7. Desde el punto de vista político, España es el único país europeo sometido a la vejación permanente de soportar una colonia en su territorio. Ello tiene un alcance mucho más amplio que el meramente simbólico o de dignidad, pues define claramente nuestra prolongada decadencia y nuestra posición actual como estado lacayo en la alianza occidental (OTAN y UE).
8. En relación con la OTAN, debe recordarse que la adhesión de España se hizo en condiciones muy desventajosas: no solo permanece el Peñón bajo poder inglés, sino que la misma alianza deja fuera de su protección a Ceuta, Melilla y las islas españolas próximas, es decir, aquellos puntos en los que España puede ser víctima de una agresión. Lo cual vuelve a colocarnos en posición de lacayo.

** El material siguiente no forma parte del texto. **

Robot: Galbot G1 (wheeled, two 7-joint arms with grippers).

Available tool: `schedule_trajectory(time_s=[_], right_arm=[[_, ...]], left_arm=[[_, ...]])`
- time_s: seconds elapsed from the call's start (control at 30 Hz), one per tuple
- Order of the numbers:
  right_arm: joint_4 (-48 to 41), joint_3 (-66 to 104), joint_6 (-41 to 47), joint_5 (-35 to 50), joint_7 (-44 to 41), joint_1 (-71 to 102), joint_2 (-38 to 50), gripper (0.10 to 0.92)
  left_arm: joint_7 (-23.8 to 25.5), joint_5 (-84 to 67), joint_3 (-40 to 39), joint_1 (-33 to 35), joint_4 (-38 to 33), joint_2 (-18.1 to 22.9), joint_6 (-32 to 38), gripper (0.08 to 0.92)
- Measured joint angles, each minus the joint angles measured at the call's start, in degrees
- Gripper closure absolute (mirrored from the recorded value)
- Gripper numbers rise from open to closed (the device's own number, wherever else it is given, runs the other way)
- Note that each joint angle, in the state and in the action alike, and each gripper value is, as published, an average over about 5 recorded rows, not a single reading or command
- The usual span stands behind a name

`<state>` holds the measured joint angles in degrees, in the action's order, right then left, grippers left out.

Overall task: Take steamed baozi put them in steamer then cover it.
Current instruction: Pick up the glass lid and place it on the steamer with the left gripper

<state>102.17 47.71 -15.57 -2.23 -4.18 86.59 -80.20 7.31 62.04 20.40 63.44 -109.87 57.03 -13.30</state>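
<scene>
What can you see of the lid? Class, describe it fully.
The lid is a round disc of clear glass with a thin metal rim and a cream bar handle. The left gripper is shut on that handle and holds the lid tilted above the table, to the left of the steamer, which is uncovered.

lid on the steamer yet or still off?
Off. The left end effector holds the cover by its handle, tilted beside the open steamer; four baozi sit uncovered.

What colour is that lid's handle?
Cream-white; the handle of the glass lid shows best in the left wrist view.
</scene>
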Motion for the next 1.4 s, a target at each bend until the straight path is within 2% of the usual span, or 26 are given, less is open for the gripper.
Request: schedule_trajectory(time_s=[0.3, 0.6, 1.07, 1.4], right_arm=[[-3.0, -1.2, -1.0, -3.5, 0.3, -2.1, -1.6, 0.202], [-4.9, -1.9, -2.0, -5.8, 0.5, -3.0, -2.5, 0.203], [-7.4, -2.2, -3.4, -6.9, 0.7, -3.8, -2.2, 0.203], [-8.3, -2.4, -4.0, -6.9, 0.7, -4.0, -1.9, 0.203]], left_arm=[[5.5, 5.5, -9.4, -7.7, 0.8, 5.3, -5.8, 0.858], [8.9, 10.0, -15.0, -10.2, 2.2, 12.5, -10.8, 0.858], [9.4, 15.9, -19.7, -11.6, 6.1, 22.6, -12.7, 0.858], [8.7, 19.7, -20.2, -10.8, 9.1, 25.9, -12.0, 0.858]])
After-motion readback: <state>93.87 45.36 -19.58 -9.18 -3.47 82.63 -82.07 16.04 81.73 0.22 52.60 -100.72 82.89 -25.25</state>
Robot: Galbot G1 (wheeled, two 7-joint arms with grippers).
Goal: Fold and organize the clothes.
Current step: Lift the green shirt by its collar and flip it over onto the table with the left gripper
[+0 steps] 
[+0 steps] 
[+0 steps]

9. Tampoco la entrada en la UE ha supuesto el más mínimo avance en la resolución de este problema, del que se han desentendido todos los demás países “amigos y aliados”.
10. La desatención del resto de Europa al hecho intolerable de la colonia no puede extrañar, por cuanto la clave del mismo está en nuestra casta política. Y tiene relación, a su vez, con su línea de claudicaciones y corrupciones, que han llevado a una involución antidemocrática y al auge de los separatismos y las concesiones al terrorismo. Por ello, creo muy importante que la opinión pública sea bien informada al respecto, de modo que estas nefastas políticas cambien.